→ **Provided material**:
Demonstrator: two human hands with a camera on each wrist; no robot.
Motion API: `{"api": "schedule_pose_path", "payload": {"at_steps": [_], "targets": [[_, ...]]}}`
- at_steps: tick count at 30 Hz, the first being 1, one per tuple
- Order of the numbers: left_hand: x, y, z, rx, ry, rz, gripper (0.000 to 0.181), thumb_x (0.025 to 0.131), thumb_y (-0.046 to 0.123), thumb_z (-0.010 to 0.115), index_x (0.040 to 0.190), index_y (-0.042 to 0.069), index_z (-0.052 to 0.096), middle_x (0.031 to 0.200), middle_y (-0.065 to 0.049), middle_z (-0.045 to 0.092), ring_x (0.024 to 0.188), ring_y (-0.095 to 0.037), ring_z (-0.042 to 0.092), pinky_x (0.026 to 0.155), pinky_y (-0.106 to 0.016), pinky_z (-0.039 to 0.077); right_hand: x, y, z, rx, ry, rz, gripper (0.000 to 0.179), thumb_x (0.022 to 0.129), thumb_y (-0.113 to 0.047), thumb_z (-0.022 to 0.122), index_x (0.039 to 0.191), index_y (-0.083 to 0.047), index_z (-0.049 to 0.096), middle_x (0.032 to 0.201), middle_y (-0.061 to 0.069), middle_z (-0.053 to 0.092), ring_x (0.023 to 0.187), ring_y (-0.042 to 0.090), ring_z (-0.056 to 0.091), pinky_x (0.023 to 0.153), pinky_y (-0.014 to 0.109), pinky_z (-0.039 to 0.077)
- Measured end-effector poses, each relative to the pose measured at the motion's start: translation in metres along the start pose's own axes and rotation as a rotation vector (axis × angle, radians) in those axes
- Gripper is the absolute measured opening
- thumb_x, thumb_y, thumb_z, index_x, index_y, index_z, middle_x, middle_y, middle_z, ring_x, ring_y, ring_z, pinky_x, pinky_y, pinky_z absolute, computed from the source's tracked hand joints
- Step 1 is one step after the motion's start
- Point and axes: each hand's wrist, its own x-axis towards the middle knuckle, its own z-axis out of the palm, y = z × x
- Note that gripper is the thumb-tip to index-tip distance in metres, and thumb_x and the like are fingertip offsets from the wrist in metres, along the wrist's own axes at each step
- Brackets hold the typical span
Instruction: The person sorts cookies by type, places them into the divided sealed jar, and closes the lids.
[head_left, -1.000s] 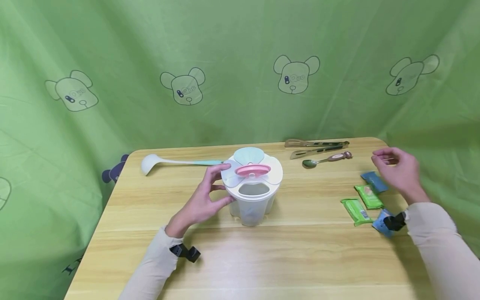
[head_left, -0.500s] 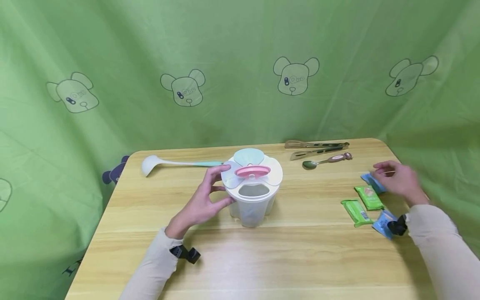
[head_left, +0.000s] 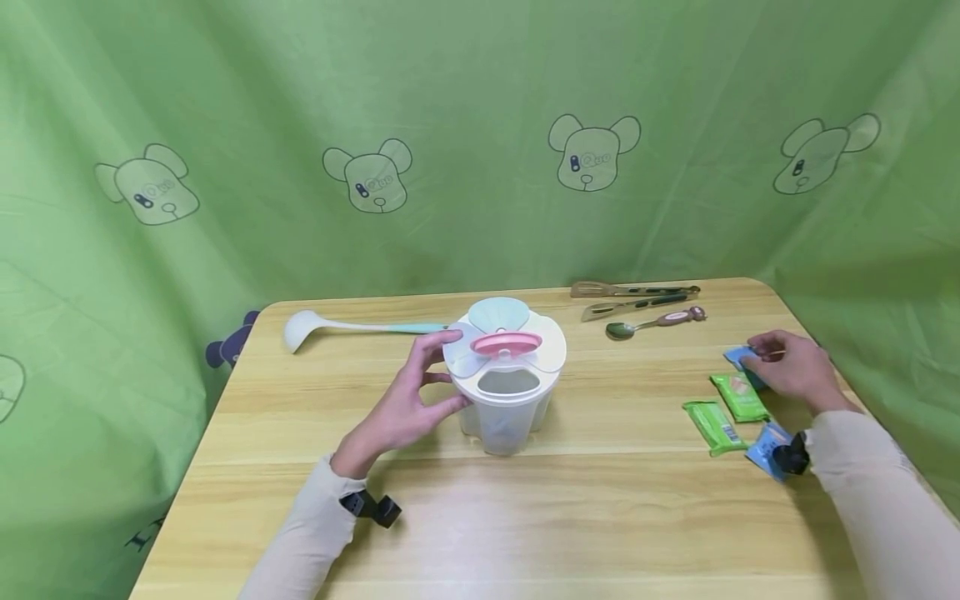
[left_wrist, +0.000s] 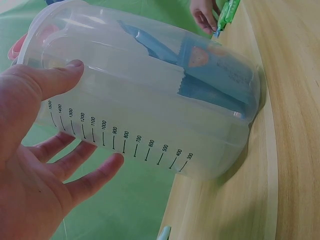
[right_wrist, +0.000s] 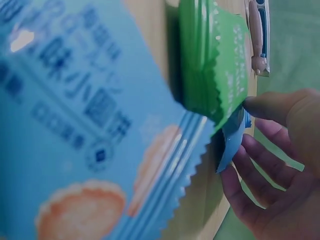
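Observation:
My left hand [head_left: 405,400] grips the side of a clear plastic storage container [head_left: 504,427], which stands upright mid-table. Its petal-shaped lid [head_left: 551,342] has a pink handle [head_left: 506,342] and one uncovered opening at the front. Through the wall, blue snack packets [left_wrist: 215,70] show inside, beside a printed measuring scale. On the right, my right hand [head_left: 798,371] pinches a blue snack packet [head_left: 738,357] between thumb and fingers, low at the table; the hand covers part of it. Two green snack packets [head_left: 741,397] and another blue cookie packet [head_left: 767,450] lie close to that hand.
A white ladle [head_left: 302,327] with a mint handle lies at the back left, its handle end near the container. Tongs [head_left: 596,289] and a spoon [head_left: 675,317] lie along the back right. A green curtain [head_left: 480,233] hangs behind the wooden table [head_left: 585,533].
My right hand has come down and slightly left onto the far blue packet, its fingers closing on it. The left hand and the container have stayed in place.

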Motion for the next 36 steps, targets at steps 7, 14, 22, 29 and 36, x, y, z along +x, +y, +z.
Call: {"api": "schedule_pose_path", "payload": {"at_steps": [7,14,22,29,36], "targets": [[0.0,-0.001,0.0,0.006,-0.002,0.007,0.089,0.089,-0.006,0.084,0.16,0.014,0.036,0.167,-0.015,0.044,0.144,-0.039,0.057,0.109,-0.045,0.063,-0.001,-0.003,-0.001,0.013,-0.006,0.035,0.048,0.107,-0.028,0.068,0.135,0.01,0.06,0.129,0.042,0.065,0.116,0.058,0.063,0.083,0.06,0.054],[0.001,-0.002,0.0,0.006,-0.005,0.006,0.09,0.089,-0.006,0.084,0.161,0.015,0.035,0.167,-0.014,0.043,0.145,-0.038,0.057,0.109,-0.045,0.063,0.0,-0.009,-0.004,0.04,0.01,0.045,0.046,0.104,-0.021,0.071,0.138,0.007,0.06,0.127,0.039,0.066,0.111,0.053,0.066,0.073,0.038,0.051],[0.0,-0.001,0.0,0.007,-0.001,0.003,0.09,0.089,-0.005,0.084,0.161,0.015,0.035,0.167,-0.015,0.043,0.144,-0.039,0.057,0.109,-0.045,0.063,0.0,-0.033,-0.014,0.097,0.122,-0.003,0.029,0.099,-0.011,0.07,0.125,0.002,0.068,0.103,0.015,0.074,0.076,-0.006,0.056,0.064,0.016,0.047],[0.0,-0.002,0.0,0.0,-0.007,-0.003,0.09,0.089,-0.006,0.084,0.161,0.016,0.035,0.167,-0.014,0.043,0.146,-0.038,0.056,0.11,-0.045,0.062,-0.013,-0.075,-0.03,0.188,0.205,-0.022,0.03,0.103,-0.016,0.073,0.131,-0.006,0.068,0.099,-0.017,0.069,0.082,-0.015,0.054,0.067,0.008,0.05],[0.0,0.0,0.0,0.0,0.001,0.006,0.09,0.088,-0.006,0.084,0.161,0.015,0.036,0.168,-0.014,0.043,0.144,-0.039,0.057,0.109,-0.045,0.062,-0.026,-0.129,-0.036,0.269,0.282,-0.104,0.03,0.104,-0.018,0.074,0.13,-0.005,0.069,0.093,-0.038,0.057,0.084,-0.018,0.056,0.072,-0.001,0.05]]}}
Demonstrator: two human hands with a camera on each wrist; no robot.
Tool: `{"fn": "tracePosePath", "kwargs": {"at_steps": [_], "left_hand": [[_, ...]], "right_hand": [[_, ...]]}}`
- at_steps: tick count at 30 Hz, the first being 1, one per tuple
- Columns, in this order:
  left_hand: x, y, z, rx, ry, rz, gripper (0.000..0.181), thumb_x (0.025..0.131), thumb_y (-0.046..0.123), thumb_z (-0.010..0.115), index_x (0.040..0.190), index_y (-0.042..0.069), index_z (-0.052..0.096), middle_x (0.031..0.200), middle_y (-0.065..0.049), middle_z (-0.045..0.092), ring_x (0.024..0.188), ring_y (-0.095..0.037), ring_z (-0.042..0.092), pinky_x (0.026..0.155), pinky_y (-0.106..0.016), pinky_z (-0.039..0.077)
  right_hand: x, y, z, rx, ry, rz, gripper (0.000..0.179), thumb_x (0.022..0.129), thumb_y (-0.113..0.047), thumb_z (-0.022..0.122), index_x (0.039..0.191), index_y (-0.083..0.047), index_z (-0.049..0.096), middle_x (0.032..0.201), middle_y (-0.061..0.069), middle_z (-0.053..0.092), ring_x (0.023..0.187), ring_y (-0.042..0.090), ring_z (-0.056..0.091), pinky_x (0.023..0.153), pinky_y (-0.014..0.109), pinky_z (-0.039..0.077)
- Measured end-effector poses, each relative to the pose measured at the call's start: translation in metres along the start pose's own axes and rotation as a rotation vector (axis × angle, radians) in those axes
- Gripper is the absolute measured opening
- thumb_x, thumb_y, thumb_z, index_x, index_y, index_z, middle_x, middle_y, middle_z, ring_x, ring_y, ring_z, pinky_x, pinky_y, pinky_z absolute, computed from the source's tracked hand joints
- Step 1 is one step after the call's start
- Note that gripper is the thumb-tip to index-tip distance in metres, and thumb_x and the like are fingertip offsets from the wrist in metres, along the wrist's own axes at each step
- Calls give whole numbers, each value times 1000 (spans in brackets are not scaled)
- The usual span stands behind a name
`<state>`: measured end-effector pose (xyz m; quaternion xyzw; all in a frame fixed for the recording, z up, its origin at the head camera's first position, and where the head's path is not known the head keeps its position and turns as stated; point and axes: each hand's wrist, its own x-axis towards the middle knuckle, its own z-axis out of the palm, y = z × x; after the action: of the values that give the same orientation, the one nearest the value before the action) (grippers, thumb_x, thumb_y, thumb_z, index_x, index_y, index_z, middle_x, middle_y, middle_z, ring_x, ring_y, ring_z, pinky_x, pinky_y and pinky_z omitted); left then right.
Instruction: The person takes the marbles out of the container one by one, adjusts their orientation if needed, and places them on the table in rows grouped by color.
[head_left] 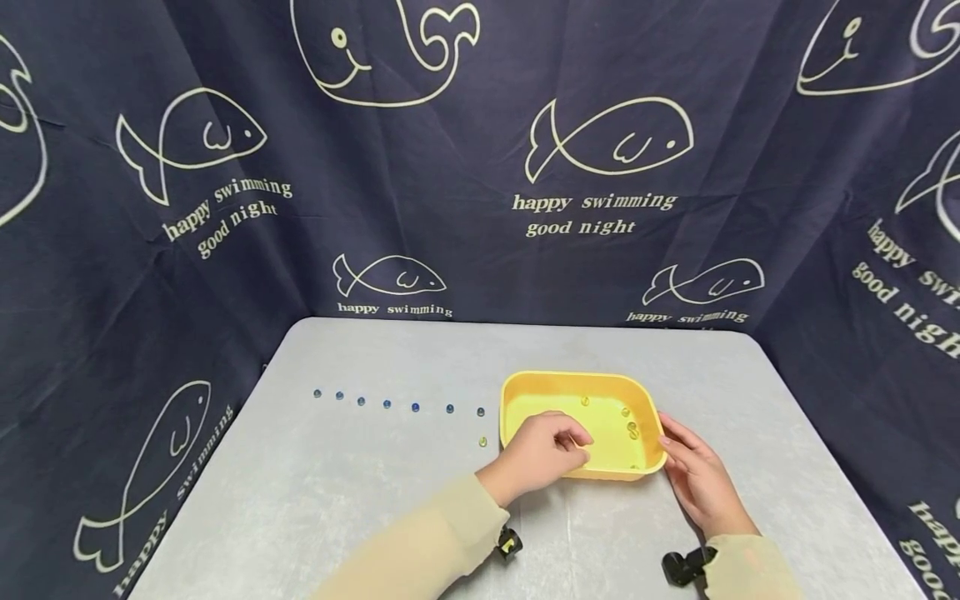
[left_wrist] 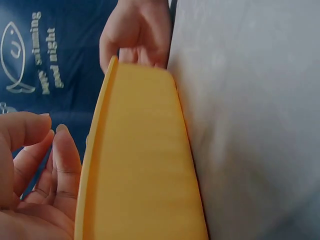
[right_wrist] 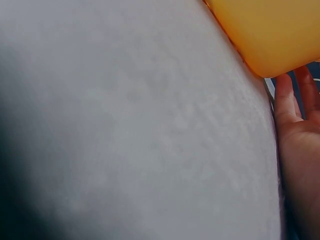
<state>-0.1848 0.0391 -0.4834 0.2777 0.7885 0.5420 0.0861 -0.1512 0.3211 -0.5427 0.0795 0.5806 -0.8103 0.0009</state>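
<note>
A yellow plastic bin point(head_left: 611, 473) stands on the table with several clear yellowish marbles point(head_left: 632, 431) lying inside, mostly toward its right end. Over the bin's near left part is my left hand point(head_left: 543, 450), palm turned inward and fingers loosely bent. In the left wrist view, that hand's thumb and fingertips point(left_wrist: 61, 129) come close together beside the rim, and no marble shows between them. My right hand point(head_left: 699, 479) rests against the bin's right end, its fairly straight fingers point(right_wrist: 285, 95) touching the outer wall. A lone yellowish marble point(head_left: 483, 442) lies left of the bin.
Several blue marbles point(head_left: 387, 404) form a spaced row leading left from the bin on the grey-white table point(head_left: 300, 500). A dark curtain point(head_left: 480, 167) with fish drawings hangs around the back and sides. Black wrist cameras point(head_left: 684, 568) sit at both sleeves.
</note>
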Motion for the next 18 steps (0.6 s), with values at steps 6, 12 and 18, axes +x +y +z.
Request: {"fn": "tracePosePath", "kwargs": {"at_steps": [6,12,18], "left_hand": [[16,5,21,70,-45,18,10,87,8,78,97,10,78,86,16,62,75,4,58,68,-15,51],[33,5,38,175,-74,1,10,88,12,80,97,15,77,84,20,61,74,6,56,66,-11,48],[50,11,49,194,-98,-5,10,87,11,79,97,15,78,82,19,63,74,7,56,69,-9,47]], "right_hand": [[1,2,-1,-9,-2,-17,49,103,-8,63,151,-9,53,138,-11,57,123,2,58,99,21,49],[1,1,0,-4,-18,-25,46,104,-7,61,150,-10,54,138,-12,58,123,3,58,99,21,49],[1,0,0,21,-35,-38,46,104,-4,59,150,-7,54,139,-10,58,124,4,58,101,22,48]]}}
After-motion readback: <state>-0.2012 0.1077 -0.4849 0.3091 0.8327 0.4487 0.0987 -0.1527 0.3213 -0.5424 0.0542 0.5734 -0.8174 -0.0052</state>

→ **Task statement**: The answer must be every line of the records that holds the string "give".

→ **Solution to this problem**:
- Calls give whole numbers, each value times 1000 (spans in brackets are not scaled)
`<state>`: measured end-effector pose (xyz m; quaternion xyzw; all in a frame fixed for the recording, z up, its origin at the head camera's first position, and where the head's path is not known the head keeps its position and turns as stated; point and axes: each hand's wrist, its own x-axis towards the middle knuckle, its own z-axis out of the palm, y = z × x; after the action: of the values that give the same orientation, the one nearest the value before the action) (grippers, thumb_x, thumb_y, thumb_z, index_x, index_y, index_z, middle_x, middle_y, middle_z, ring_x, ring_y, ring_z, pinky_x, pinky_y and pinky_z omitted); left then right.

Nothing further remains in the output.